Task statement :: Leave every picture out and write out the records below exactly.
┌──
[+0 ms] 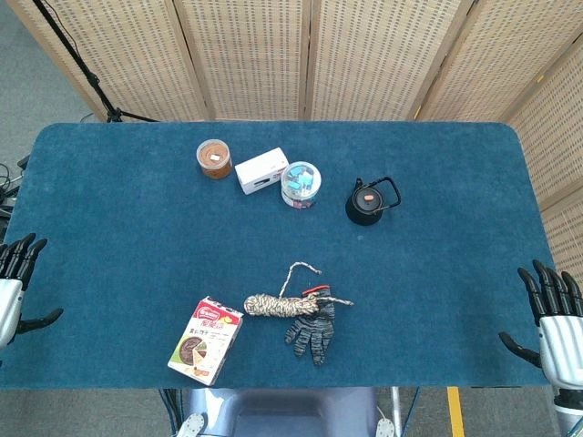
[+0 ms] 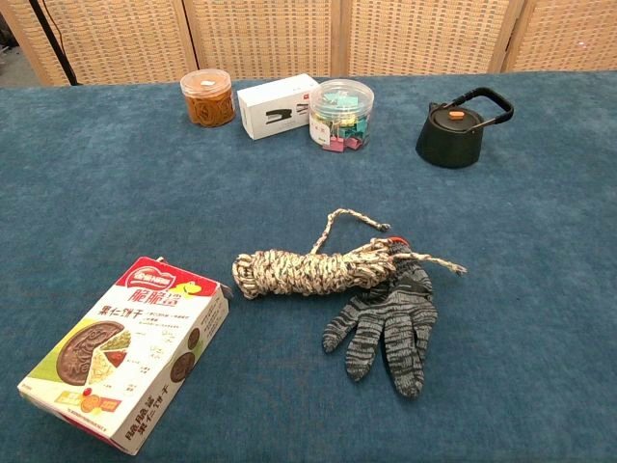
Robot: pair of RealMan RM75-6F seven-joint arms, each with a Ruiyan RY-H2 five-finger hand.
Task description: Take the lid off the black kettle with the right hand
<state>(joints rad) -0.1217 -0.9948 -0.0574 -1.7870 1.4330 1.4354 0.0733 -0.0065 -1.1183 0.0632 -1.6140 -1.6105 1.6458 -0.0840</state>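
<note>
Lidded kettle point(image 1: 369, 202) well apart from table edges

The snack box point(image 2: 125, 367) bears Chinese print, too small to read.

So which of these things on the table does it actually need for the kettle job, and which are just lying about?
Needed:
black kettle
its lid, still on
right hand, at the table edge

Lying about:
rope bundle
grey glove
biscuit box
white box
clip jar
brown jar

Bright, even, diffuse light; soft short shadows, sharp focus, no glare.
</note>
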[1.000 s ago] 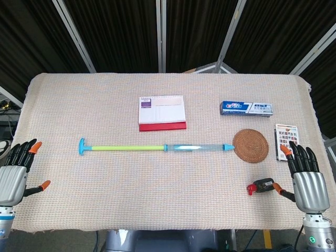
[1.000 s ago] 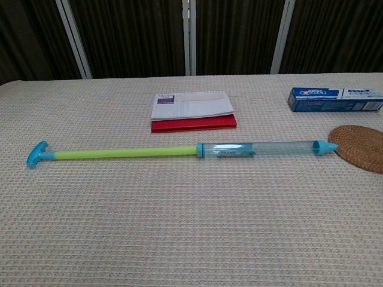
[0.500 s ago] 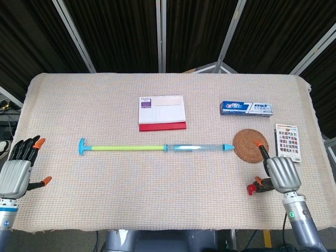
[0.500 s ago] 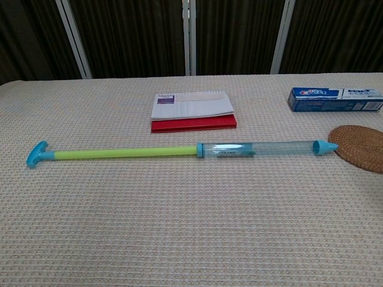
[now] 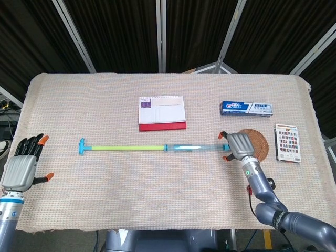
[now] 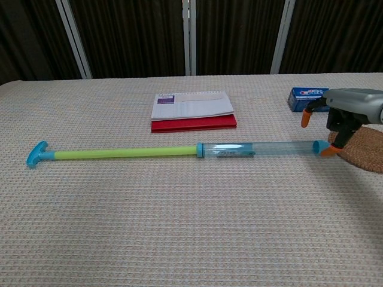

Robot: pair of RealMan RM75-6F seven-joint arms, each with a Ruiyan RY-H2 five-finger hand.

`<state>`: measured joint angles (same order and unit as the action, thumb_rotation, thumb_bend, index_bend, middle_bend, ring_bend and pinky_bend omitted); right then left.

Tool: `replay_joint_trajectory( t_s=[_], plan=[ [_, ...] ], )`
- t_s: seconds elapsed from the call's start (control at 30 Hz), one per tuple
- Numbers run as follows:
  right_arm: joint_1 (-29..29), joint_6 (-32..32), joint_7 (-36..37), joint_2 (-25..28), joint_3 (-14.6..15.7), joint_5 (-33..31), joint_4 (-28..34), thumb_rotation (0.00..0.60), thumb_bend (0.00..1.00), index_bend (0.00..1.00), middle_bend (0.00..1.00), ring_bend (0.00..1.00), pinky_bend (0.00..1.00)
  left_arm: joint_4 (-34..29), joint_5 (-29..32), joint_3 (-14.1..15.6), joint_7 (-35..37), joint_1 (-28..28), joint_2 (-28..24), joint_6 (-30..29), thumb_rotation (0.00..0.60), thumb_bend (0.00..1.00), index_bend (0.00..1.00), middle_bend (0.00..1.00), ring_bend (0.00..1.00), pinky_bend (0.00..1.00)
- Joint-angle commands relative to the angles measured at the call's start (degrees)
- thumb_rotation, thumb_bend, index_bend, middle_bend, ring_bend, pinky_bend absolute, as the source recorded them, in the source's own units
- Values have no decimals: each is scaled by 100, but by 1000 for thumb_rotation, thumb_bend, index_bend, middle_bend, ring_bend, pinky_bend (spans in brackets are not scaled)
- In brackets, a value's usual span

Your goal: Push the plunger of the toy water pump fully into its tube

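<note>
The toy water pump lies left to right across the middle of the table. Its blue handle (image 5: 82, 146) (image 6: 37, 153) is at the left end, and the yellow-green plunger rod (image 5: 126, 148) (image 6: 125, 153) is drawn far out of the clear tube (image 5: 195, 148) (image 6: 263, 147). My right hand (image 5: 239, 144) (image 6: 350, 110) hovers at the tube's blue nozzle end (image 6: 321, 146) with its fingers apart. One orange fingertip (image 6: 328, 151) sits beside the nozzle and another is raised above the tube. My left hand (image 5: 21, 167) stays open at the front left edge, far from the handle; the chest view does not show it.
A white pad on a red cover (image 5: 161, 112) (image 6: 192, 110) lies behind the pump. A toothpaste box (image 5: 245, 108) (image 6: 299, 95), a woven coaster (image 5: 260, 147) (image 6: 366, 154) and a printed card box (image 5: 287, 143) sit at the right.
My right hand has travelled from the front right corner up and leftward to the pump's nozzle end. The left hand has barely shifted. The pump has not moved.
</note>
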<state>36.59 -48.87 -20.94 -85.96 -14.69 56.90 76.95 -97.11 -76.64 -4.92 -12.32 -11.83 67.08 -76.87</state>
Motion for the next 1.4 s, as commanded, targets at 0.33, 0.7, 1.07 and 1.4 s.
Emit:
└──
Your response ::
[+0 ms] 
[+0 ms] 
Robot: pair of RealMan RM75-6F seven-joint arms, each with a Ruiyan RY-H2 five-finger hand.
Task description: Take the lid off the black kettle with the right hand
<state>(joints rad) -0.1217 -0.9948 -0.0574 -1.7870 1.4330 1.4354 0.0733 -0.0065 -1.1183 0.0632 -1.6140 -1.6105 1.6458 -0.0840</state>
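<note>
Lidded kettle point(image 1: 369, 202) well apart from table edges

The snack box point(image 2: 125, 367) bears Chinese print, too small to read.

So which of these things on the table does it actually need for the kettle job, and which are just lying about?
Needed:
black kettle
its lid, still on
right hand, at the table edge

Lying about:
rope bundle
grey glove
biscuit box
white box
clip jar
brown jar

Bright, even, diffuse light; soft short shadows, sharp focus, no glare.
</note>
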[1.000 s ago] 
[1.000 s ago] 
[0.500 s ago] 
[0.500 s ago] 
[now] 
[now] 

Robot: pair of RealMan RM75-6F seven-joint arms, each with a Ruiyan RY-H2 five-finger hand.

`<state>`: measured joint angles (same order and unit as the action, thumb_rotation, thumb_bend, index_bend, middle_bend, ring_bend and pinky_bend omitted); right then left.

Tool: `replay_joint_trajectory( t_s=[_], plan=[ [_, ...] ], )`
- t_s: seconds elapsed from the call's start (control at 30 Hz), one per tuple
- Numbers run as follows:
  right_arm: joint_1 (-29..29), joint_6 (-32..32), joint_7 (-36..37), joint_2 (-25..28), joint_3 (-14.6..15.7), joint_5 (-33..31), joint_4 (-28..34), thumb_rotation (0.00..0.60), thumb_bend (0.00..1.00), index_bend (0.00..1.00), middle_bend (0.00..1.00), ring_bend (0.00..1.00), pinky_bend (0.00..1.00)
  left_arm: joint_4 (-34..29), joint_5 (-29..32), joint_3 (-14.1..15.6), joint_7 (-35..37), joint_1 (-28..28), joint_2 (-28..24), joint_6 (-30..29), thumb_rotation (0.00..0.60), thumb_bend (0.00..1.00), index_bend (0.00..1.00), middle_bend (0.00..1.00), ring_bend (0.00..1.00), pinky_bend (0.00..1.00)
- Joint-angle commands relative to the angles measured at the call's start (degrees)
- thumb_rotation, thumb_bend, index_bend, middle_bend, ring_bend, pinky_bend absolute, as the source recorded them, in the source's own units
- Values have no decimals: each is scaled by 100, but by 1000 for thumb_rotation, thumb_bend, index_bend, middle_bend, ring_bend, pinky_bend (spans in brackets are not scaled)
- In brackets, a value's usual span

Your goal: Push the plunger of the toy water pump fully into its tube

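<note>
The toy water pump lies left to right across the middle of the table. Its blue handle (image 5: 82, 146) (image 6: 37, 153) is at the left end, and the yellow-green plunger rod (image 5: 126, 148) (image 6: 125, 153) is drawn far out of the clear tube (image 5: 195, 148) (image 6: 263, 147). My right hand (image 5: 239, 144) (image 6: 350, 110) hovers at the tube's blue nozzle end (image 6: 321, 146) with its fingers apart. One orange fingertip (image 6: 328, 151) sits beside the nozzle and another is raised above the tube. My left hand (image 5: 21, 167) stays open at the front left edge, far from the handle; the chest view does not show it.
A white pad on a red cover (image 5: 161, 112) (image 6: 192, 110) lies behind the pump. A toothpaste box (image 5: 245, 108) (image 6: 299, 95), a woven coaster (image 5: 260, 147) (image 6: 366, 154) and a printed card box (image 5: 287, 143) sit at the right.
My right hand has travelled from the front right corner up and leftward to the pump's nozzle end. The left hand has barely shifted. The pump has not moved.
</note>
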<state>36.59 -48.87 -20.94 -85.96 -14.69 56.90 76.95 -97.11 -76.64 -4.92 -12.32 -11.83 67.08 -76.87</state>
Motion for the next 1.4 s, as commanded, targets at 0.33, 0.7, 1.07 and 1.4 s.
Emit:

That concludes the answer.